I don’t write following an outline, and somewhere along the way my protagonist, Michael Quinn, went lookin’ for trouble. The original story almost necessitated that Michael be an unreliable narrator. As I dug deeper into why he was so lacking in self-awareness, his backstory became more interesting to me than what I was writing. Had I not had that false start, I don’t think Michael would have been as interesting, and I don’t think the book would be as fun.

The setting of New Bedford, Massachusetts, is key to the story because the location shaped the personalities of many of the characters. Why did you choose New Bedford?

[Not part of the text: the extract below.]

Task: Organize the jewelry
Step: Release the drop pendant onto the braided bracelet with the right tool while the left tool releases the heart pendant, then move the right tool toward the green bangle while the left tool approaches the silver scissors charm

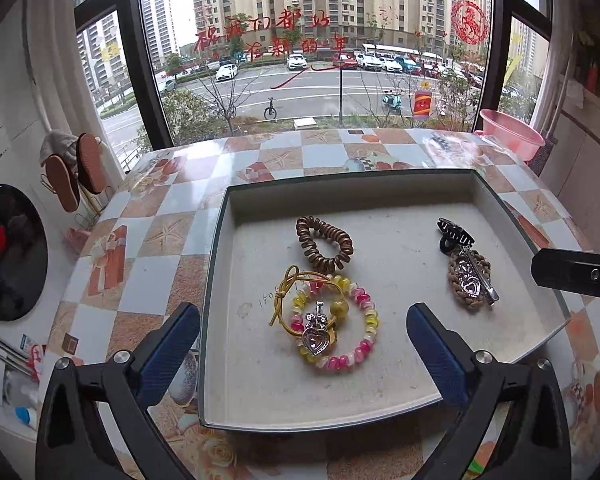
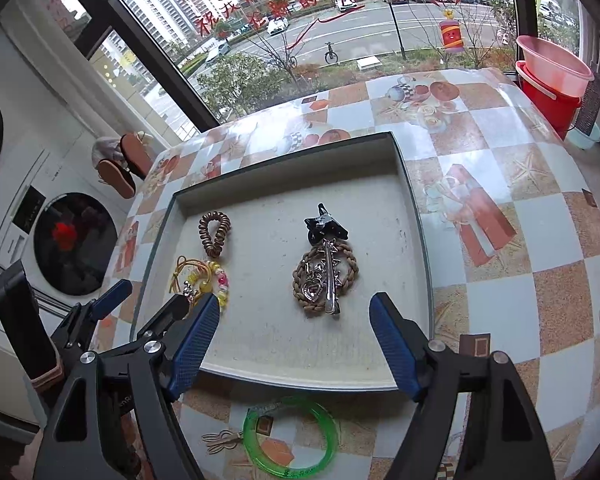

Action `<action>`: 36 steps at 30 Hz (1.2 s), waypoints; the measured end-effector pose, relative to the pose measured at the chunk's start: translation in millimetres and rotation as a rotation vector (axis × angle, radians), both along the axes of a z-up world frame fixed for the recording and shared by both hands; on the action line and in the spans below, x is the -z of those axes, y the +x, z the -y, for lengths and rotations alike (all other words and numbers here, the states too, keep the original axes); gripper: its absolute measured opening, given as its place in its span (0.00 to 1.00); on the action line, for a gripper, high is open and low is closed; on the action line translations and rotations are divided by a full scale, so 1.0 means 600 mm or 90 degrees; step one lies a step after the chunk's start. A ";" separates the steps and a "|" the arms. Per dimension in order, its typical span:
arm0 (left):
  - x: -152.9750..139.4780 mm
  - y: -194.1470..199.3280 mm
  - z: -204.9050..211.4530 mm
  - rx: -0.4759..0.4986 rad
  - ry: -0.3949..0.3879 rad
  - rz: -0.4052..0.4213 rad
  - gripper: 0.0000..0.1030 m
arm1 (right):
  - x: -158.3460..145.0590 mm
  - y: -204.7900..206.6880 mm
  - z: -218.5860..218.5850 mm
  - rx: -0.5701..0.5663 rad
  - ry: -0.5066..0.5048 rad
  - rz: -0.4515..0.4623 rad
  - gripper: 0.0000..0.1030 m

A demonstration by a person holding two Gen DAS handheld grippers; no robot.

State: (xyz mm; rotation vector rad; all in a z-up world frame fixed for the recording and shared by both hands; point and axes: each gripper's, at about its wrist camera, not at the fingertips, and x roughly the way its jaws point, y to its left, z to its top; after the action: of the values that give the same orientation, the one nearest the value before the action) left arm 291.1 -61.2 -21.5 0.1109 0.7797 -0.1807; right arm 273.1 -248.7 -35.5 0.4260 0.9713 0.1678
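A shallow grey tray (image 1: 380, 364) lies on the checkered table. In it are a brown spiral hair tie (image 1: 324, 246), a pink and yellow bead bracelet (image 1: 366, 342) with a yellow cord tie (image 1: 286, 296) and a heart pendant (image 1: 315, 340) on top, and a black claw clip (image 1: 454, 236) beside a brown braided band (image 2: 312, 276) with a silver clip (image 2: 330, 280) across it. My left gripper (image 1: 303, 312) hangs open above the bracelet pile, touching nothing. My right gripper (image 2: 296, 300) is open above the braided band, also empty. A green bangle (image 2: 334, 436) lies on the table in front of the tray.
A small rabbit-shaped clip (image 2: 220, 440) lies left of the bangle. A pink basin (image 2: 552, 60) sits on a red bucket (image 2: 548, 96) at the far right. A washing machine (image 2: 76, 244) and hung slippers (image 1: 76, 168) stand left of the table, with a window behind.
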 end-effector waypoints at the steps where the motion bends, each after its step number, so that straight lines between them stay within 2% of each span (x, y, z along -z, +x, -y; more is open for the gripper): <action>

Well, nobody had ever written a decent book connected with New Bedford. I was going to begin with the line, “Call me Michael.” Kidding. The story of Hidden Falls was invented whole cloth. It is also deeply rooted in the milieu of New England’s lower middle class, where I was raised. As I get older, I find myself becoming more appreciative of what I think was a pretty unique upbringing. In the first draft, Michael was from my hometown of Peabody, Massachusetts, but when the story started taking on elements of crime, I decided to change it to New Bedford. Not because of how it would reflect on the city, but because illegal gambling was so prevalent in Peabody that I didn’t want people to mistake the book for a memoir.

I chose New Bedford because I think it is the archetype of the kind of New England town I wanted to write about. The once great centers of now dead American industries. At one time, Peabody was to leather tanning what New Bedford was to whaling. The towns’ high school teams are named the Tanners and Whalers. We took great pride in an era and trade we never knew. It’s part of our heritage. The people from my hometown have a special bond that’s not easily explained. There’s also a connection to sports, professional and otherwise, that a lot of people who have never been exposed to that environment don’t understand. I wanted to explore those themes and I thought New Bedford was a great place to do that.

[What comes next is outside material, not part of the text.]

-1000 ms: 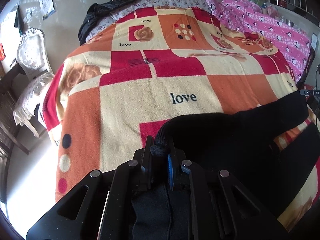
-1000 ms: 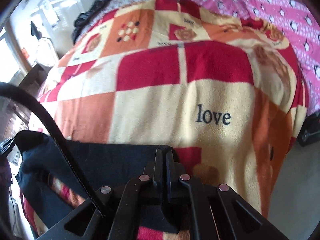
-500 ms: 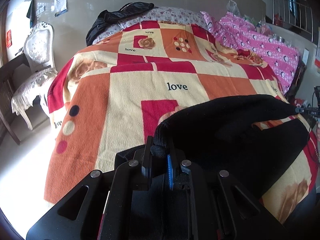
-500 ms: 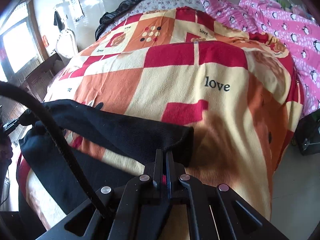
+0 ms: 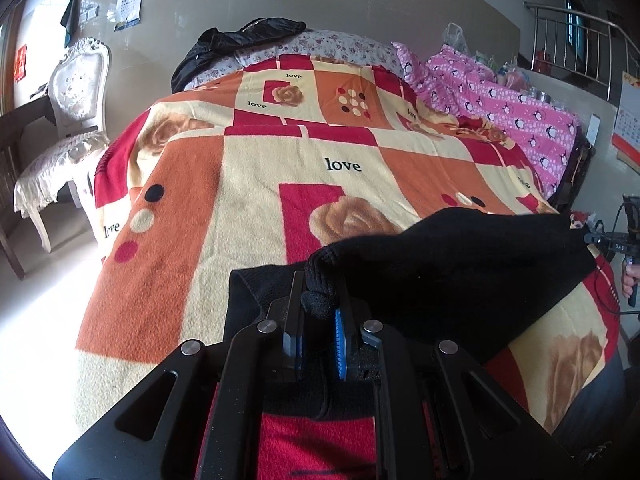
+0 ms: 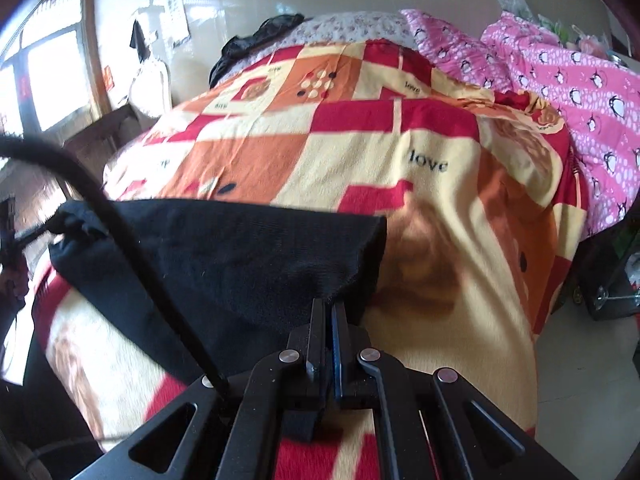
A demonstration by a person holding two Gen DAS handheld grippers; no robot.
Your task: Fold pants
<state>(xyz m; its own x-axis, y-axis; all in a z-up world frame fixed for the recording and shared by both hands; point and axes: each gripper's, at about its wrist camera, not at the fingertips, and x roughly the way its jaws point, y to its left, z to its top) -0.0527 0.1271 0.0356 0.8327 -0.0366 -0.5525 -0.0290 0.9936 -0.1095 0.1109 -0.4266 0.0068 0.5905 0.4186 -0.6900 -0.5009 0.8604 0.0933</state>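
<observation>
Got the black knit pants [image 5: 472, 276] lifted off the bed, stretched between my two hands over the fleece blanket with red, orange and cream squares [image 5: 248, 208]. My left fingers [image 5: 316, 312] are clamped down on a thick bunched corner of the fabric, so they sit a bit apart with the wad squeezed between the blue pads. My right fingers [image 6: 327, 320] are pressed nearly flat together on a thin edge at the other corner. Between the two grips the cloth hangs like a hammock, with the lower part draping down onto the blanket near me.

My guess is I'm mid-fold, carrying this held edge over to lay it on the rest of the pants. Stuff that could go sideways from here:

- The right grip only has a sliver of fabric. If I tug the hands further apart, I reckon that edge slips out and the whole side flops down.
- If one hand drops sooner than the other, the fold lands crooked and the edges won't line up.
- Knit is stretchy and floppy, so slack in the middle could bunch up underneath when I set it down.
- The black cable [image 6: 132, 256] crossing my right view is close to the cloth and could snag it.
</observation>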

Your book is a mix of family drama and gangster story, kind of Richard Russo meets Elmore Leonard. Did you plan it that way or did the story take a turn as you went along?

The writer/director Judd Apatow said Hidden Falls was like Dennis Lehane meets David Sedaris; a theme seems to be developing that I’m really enjoying. I read Russo’s Straight Man around the time I started Hidden Falls. I never thought it influenced my book, but now you have me wondering. To answer your question, the book evolved into what it became. The characters lead me into the family drama and gangster stuff. I was about 30,000 words into what I was calling Missed Connections when it really became a different book. I went back and threw out most of it and reworked a few things. The rewrite was very intentional. I added some characters and gave others more of a voice.

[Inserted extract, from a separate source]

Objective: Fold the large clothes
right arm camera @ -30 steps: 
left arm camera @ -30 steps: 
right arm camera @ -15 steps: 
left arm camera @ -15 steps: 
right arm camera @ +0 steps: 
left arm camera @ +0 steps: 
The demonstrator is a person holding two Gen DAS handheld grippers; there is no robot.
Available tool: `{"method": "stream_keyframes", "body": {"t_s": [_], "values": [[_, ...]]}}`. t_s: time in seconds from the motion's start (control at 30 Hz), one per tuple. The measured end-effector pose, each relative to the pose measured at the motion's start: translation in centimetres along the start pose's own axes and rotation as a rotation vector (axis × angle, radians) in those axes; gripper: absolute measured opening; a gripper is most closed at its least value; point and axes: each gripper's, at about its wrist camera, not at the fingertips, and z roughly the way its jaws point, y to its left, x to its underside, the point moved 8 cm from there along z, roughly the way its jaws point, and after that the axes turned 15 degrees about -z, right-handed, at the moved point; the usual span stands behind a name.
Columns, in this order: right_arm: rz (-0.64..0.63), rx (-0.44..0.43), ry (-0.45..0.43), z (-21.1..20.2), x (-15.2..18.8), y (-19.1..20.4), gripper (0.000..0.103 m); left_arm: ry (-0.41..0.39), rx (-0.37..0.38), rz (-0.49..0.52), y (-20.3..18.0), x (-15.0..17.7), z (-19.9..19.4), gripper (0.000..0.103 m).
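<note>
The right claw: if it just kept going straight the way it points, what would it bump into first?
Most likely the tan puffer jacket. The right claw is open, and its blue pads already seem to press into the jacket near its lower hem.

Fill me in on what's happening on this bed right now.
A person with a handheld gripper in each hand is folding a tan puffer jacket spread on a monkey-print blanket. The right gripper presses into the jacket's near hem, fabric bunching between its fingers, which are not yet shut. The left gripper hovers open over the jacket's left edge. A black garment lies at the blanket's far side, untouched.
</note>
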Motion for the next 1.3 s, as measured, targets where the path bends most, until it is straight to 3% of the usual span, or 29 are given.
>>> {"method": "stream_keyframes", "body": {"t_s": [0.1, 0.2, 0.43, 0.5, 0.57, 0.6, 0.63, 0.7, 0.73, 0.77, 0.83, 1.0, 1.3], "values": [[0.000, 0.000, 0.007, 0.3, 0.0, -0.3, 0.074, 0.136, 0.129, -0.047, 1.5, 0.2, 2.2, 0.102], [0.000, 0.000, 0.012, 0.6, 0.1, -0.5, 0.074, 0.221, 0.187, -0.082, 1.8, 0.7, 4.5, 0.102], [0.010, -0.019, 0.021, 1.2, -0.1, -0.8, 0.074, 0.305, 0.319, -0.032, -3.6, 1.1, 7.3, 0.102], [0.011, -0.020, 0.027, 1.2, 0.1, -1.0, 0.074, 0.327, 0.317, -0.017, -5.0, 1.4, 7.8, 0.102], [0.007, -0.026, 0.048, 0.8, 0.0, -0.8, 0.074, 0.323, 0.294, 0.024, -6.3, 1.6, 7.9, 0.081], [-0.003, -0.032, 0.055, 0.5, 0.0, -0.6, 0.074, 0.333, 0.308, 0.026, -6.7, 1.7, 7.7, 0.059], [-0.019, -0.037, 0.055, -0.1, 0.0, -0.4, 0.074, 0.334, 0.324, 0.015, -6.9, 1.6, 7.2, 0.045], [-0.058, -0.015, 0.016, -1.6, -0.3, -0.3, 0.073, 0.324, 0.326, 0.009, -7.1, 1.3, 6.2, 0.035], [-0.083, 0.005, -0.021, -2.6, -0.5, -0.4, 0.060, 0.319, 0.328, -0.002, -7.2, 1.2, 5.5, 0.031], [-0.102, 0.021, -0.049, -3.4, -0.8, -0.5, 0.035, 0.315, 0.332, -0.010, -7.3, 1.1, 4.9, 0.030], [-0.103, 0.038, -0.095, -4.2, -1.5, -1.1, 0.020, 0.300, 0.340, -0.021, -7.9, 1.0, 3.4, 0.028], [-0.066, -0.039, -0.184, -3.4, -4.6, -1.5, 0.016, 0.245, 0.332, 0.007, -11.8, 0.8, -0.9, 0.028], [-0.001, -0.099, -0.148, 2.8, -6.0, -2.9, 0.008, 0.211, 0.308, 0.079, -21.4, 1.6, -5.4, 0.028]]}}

The idea of combining genres was inspired by the French New Wave. I studied filmmaking in college and became fascinated by the idea of altering the construction of a film’s reality as it progresses. In Hidden Falls I wanted the narrator, Michael Quinn, to gradually ease readers from his workaday life in Portland to his extraordinary life in New Bedford without hitting readers over the head. That’s why there is an emphasis on Michael’s internal dialogue. His Portland concerns don’t go away, they just change perspective as he falls deeper into the realities of his life in New Bedford.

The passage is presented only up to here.